Rank-Based Encoding – A Breakthrough?
Say hello to rank-based encoding – a technique you probably haven’t heard much about yet, but one that’s about to change the game.
In the vast world of machine learning, getting your data ready is like laying the groundwork for success. One key step in this process is encoding – a way of turning non-numeric information into something our machine models can understand. This is particularly important for categorical features – data that is not in numbers.
Join us as we explore the tricky parts of dealing with non-numeric features, and how rank-based encoding steps in as a unique and effective solution. Get ready for a breakthrough that could redefine your machine-learning adventures – making them not just smoother but significantly more impactful.

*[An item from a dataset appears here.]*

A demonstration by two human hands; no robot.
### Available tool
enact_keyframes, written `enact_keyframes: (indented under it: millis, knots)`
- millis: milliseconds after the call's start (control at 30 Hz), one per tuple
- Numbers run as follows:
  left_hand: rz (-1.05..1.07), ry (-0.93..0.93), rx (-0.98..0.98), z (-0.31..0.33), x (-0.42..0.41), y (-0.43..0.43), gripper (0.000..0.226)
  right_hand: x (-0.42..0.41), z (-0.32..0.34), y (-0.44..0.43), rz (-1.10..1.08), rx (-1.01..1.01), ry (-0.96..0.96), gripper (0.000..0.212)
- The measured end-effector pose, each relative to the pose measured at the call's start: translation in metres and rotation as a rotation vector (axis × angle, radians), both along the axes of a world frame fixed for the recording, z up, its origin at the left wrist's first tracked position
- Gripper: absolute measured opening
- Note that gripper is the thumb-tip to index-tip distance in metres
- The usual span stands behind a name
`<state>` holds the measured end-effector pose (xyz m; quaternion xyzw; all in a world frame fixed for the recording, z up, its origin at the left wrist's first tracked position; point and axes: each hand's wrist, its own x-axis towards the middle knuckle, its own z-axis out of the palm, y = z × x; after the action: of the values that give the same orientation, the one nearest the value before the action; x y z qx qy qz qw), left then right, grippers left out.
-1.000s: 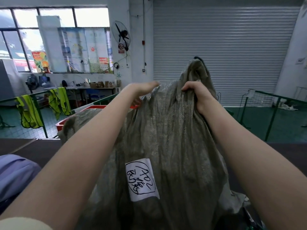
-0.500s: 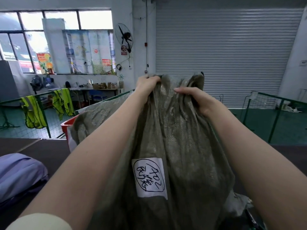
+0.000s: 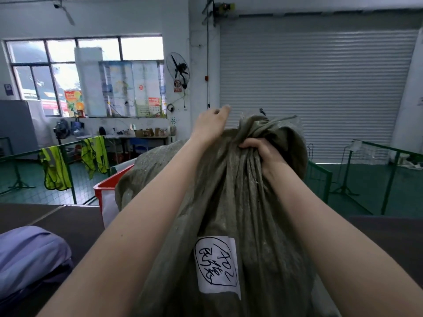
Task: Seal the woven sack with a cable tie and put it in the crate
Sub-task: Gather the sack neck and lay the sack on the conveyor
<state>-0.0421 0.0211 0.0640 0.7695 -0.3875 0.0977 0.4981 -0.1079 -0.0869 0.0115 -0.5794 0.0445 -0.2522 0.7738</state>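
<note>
A grey-green woven sack (image 3: 229,202) with a white handwritten label (image 3: 216,264) stands upright right in front of me. My right hand (image 3: 263,154) is clenched around its gathered neck, and the loose mouth flops over above the fist. My left hand (image 3: 210,124) lies at the top left of the neck with its fingers stretched toward the right; its palm side is hidden behind the fabric. A small black tip (image 3: 262,110) pokes up from the bunched top. The red crate (image 3: 107,186) stands behind the sack to the left, holding another grey-green sack (image 3: 146,161).
A lilac bundle (image 3: 27,255) lies on the dark surface (image 3: 68,220) at lower left. Green mesh fencing (image 3: 320,179) surrounds the area, with yellow safety vests (image 3: 55,170) hung on it. A shut roller door (image 3: 315,88) fills the back wall.
My right hand has gone from a loose hold on the sack's top to a tight fist around the gathered neck. My left hand has lifted and stretched out its fingers. The view has tilted up.
</note>
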Motion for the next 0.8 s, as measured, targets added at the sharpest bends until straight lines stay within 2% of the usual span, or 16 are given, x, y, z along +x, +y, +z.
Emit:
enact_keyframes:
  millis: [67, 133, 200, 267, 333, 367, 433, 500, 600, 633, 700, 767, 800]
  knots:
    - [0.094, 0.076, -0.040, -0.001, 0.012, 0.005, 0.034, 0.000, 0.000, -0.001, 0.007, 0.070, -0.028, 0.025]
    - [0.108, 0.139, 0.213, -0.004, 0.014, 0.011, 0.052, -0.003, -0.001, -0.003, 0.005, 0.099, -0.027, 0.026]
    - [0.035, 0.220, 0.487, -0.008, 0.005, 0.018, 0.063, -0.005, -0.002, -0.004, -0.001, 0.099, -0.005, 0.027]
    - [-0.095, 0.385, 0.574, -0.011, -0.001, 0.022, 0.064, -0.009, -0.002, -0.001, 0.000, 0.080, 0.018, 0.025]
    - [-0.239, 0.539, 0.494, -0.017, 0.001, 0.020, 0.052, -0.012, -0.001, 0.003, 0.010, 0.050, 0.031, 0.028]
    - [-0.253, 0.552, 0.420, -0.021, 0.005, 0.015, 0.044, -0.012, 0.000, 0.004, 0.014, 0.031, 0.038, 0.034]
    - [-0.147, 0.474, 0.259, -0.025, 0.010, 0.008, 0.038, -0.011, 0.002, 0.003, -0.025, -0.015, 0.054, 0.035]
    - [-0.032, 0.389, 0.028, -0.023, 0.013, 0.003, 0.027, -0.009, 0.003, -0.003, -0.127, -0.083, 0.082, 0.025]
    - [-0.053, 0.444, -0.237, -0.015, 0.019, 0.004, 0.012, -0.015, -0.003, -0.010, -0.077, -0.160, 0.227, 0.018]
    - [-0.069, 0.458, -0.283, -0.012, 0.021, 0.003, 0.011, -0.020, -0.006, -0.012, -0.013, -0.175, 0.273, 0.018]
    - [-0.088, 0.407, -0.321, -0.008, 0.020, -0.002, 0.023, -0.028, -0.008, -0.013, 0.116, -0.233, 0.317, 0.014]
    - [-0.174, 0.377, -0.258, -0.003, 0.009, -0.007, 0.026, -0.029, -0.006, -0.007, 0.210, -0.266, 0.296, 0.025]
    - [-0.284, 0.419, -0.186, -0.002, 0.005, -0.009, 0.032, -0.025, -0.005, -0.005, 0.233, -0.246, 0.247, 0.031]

Here’s a list of common data analyst interview questions for you
Problem Under Consideration
In our blog, we’re utilizing a dataset focused on House Price Prediction to illustrate various encoding techniques with examples. In this context, we’re treating the city categorical feature as our input, while the output feature is represented by the price.
Some Common Techniques
The following section will cover some of the commonly used techniques and their challenges. We will conclude by digging deeper into rank-based encoding and how it overcomes these challenges.
- One-Hot Encoding
In One-hot encoding, each category value is represented as an n-dimensional, sparse vector with zero entries except for one of the dimensions. For example, if there are three values for the categorical feature City, i.e. Chicago, Boston, Washington DC, the one-hot encoded version of the city will be as depicted in Table 1.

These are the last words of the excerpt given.